Jie Tang, South China University of Technology
Dr. Jie Tang is currently an associate professor in the School of Computer Science and Engineering of South China University of Technology, Guangzhou, China. Before joining SCUT, Dr. Tang was a post-doctoral researcher at the University of California, Riverside and Clarkson University from December 2013 to August 2015. She received the B.E. from the University of Defense Technology in 2006, and the Ph.D. degree from the Beijing Institute of Technology in 2012, both in Computer Science. From 2009-2011, she was a visiting researcher at the PArallel Systems and Computer Architecture Lab at the University of California, Irvine, USA.
Shuang Wu, YiTu
Dr. Shuang Wu is currently a scientist at Yitu Inc. Previously senior research scientist at Baidu’s AI lab in Sunnyvale, CA, senior architect at Baidu USDC. He earned his Ph.D. in Physics from University of Southern California, and was a postdoctoral researcher at UCLA. He has conducted research in computer and biological vision, applied machine learning in industry for computational advertisement, and speech recognition. He has published in conferences such as NIPS, ICML etc.
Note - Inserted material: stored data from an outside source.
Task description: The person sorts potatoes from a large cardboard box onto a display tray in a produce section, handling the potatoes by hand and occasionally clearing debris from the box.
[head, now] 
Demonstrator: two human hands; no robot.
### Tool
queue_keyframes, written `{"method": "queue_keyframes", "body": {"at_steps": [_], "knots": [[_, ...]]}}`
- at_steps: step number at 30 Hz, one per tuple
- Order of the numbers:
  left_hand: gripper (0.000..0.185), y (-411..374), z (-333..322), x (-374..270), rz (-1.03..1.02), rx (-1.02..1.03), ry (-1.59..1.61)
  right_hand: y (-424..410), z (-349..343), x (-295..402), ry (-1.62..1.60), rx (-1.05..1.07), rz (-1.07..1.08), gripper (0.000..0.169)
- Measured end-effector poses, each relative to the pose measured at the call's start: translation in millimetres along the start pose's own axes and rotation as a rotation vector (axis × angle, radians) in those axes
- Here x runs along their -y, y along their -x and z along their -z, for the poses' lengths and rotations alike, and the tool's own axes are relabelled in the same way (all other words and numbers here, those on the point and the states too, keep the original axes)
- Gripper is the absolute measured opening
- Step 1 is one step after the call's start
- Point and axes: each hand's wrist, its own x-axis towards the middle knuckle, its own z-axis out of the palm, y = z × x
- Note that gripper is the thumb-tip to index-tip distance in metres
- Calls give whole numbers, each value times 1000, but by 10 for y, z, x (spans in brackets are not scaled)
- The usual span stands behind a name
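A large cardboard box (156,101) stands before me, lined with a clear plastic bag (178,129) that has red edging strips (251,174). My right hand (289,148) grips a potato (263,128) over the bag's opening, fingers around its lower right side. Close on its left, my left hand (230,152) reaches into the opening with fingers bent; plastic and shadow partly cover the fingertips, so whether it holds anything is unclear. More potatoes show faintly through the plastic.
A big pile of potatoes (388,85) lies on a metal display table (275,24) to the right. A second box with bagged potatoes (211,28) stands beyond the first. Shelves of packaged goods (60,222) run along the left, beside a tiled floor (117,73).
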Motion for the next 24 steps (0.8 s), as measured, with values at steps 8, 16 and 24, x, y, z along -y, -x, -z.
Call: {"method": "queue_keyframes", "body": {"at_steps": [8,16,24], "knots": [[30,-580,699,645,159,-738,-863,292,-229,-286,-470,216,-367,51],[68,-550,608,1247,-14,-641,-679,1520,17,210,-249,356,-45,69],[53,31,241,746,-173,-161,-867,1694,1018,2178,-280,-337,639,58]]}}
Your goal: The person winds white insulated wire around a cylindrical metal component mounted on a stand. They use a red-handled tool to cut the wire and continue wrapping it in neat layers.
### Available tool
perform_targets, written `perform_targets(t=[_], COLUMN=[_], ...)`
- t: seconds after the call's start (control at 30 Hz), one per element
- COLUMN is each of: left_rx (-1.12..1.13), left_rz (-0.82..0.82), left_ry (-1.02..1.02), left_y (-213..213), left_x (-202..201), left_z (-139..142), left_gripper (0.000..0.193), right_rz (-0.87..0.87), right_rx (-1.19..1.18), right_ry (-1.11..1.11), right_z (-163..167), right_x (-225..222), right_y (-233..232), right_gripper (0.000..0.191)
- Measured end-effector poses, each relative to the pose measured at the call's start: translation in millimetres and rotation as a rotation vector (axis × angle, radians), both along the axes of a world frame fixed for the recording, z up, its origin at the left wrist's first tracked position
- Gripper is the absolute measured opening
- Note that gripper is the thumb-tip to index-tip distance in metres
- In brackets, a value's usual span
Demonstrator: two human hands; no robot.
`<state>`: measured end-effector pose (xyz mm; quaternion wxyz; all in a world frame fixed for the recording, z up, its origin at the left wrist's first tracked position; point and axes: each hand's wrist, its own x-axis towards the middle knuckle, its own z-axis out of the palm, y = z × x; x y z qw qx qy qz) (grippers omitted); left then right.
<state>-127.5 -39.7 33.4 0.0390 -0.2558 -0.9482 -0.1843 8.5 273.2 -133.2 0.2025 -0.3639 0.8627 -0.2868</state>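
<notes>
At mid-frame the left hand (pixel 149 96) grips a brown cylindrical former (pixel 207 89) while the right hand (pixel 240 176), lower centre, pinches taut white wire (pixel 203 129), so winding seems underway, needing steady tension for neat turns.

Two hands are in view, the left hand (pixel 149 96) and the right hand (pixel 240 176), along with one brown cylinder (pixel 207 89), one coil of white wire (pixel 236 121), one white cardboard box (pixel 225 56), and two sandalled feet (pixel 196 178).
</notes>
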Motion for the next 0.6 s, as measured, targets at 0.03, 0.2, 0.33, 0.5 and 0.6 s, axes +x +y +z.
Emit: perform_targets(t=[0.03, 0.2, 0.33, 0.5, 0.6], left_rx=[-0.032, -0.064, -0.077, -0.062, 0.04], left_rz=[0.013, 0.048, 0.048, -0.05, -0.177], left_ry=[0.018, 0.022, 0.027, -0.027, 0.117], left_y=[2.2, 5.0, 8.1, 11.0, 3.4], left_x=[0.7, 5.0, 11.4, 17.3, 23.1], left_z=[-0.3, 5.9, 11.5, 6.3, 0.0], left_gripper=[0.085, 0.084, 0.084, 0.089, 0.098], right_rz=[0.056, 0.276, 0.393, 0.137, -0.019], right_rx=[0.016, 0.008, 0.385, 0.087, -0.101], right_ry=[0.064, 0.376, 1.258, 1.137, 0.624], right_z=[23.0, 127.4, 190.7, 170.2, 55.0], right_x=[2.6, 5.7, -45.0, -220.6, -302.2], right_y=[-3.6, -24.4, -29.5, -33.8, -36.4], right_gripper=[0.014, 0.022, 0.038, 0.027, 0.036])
Jean-Luc Gaudiot, University of California Irvine
Dr. Jean-Luc Gaudiot received the Diplome d’Ingenieur from ESIEE, Paris, France in 1976 and M.S. and Ph.D. degrees in Computer Science from UCLA in 1977 and 1982, respectively. He is currently a professor in the Electrical Engineering and Computer Science Department at UC, Irvine. Prior to joining UCI in 2002, he was Professor of Electrical Engineering at the University of Southern California since 1982. His research interests include multithreaded architectures, fault-tolerant multiprocessors, and implementation of reconfigurable architectures. He has published over 250 journal and conference papers. His research has been sponsored by NSF, DoE, and DARPA, as well as a number of industrial companies. He has served the community in various positions and was just elected to the presidency of the IEEE Computer Society for 2017.